▶ TASK DIRECTIONS:
Everything in the listing below from the line containing "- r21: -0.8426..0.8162" through the line containing "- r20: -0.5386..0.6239" must be repeated exactly; the remaining lines are not wanted.

▶ AVAILABLE DATA:
★ ★ ★ ★ ★ ★ ★
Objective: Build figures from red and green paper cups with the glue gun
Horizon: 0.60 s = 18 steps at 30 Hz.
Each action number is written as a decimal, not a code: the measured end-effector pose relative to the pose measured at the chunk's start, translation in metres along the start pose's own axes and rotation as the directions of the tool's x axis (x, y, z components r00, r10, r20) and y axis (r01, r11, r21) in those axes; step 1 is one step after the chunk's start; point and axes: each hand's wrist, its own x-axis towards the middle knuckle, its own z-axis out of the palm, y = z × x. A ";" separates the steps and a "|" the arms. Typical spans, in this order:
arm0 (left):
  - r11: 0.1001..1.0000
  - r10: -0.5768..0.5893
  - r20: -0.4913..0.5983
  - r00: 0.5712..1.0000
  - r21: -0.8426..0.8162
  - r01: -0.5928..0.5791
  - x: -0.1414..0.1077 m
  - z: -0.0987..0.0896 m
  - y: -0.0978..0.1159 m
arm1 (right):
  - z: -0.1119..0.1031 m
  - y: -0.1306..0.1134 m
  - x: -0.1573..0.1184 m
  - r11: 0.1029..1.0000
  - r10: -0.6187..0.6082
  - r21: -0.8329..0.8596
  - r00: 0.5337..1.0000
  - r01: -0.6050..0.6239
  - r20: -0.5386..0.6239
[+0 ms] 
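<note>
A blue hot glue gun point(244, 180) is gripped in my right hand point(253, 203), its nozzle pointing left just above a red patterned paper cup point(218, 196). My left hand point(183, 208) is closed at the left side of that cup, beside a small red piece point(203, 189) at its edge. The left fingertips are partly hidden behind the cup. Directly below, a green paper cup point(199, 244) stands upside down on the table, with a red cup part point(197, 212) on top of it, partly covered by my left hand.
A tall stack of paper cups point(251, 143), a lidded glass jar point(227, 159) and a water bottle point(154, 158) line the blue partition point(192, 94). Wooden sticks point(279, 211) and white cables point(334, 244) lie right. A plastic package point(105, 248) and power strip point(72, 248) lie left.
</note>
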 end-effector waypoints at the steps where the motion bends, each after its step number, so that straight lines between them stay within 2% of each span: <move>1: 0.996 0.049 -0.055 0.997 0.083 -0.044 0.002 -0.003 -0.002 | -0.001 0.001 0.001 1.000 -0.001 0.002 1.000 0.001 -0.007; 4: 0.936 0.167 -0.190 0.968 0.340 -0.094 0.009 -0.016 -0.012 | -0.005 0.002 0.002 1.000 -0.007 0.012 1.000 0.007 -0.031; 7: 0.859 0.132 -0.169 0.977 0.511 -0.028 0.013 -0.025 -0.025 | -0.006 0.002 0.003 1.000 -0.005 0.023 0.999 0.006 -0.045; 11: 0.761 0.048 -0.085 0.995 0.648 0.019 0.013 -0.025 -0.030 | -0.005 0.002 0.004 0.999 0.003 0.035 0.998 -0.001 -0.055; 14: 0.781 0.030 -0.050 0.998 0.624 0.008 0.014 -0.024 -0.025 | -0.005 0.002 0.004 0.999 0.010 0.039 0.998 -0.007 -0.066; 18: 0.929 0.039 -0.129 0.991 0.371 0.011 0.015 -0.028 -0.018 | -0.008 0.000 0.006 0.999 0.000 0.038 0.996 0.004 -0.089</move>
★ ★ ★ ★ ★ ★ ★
▶ EXERCISE SOLUTION:
  - r21: -0.8426..0.8162
  - r01: -0.5928..0.5791
  - x: -0.1414..0.1077 m
  - z: -0.0987..0.0896 m
  - y: -0.0978..0.1159 m
arm1 (right):
  - z: -0.1119..0.1031 m
  - y: -0.1306..0.1134 m
  - x: -0.1573..0.1184 m
  - r11: 0.1029..1.0000
  - r10: -0.6187..0.6082
  - r21: -0.8329..0.8596
  - r00: 0.5337..1.0000
  - r01: -0.6050..0.6239
  - r20: -0.5386..0.6239

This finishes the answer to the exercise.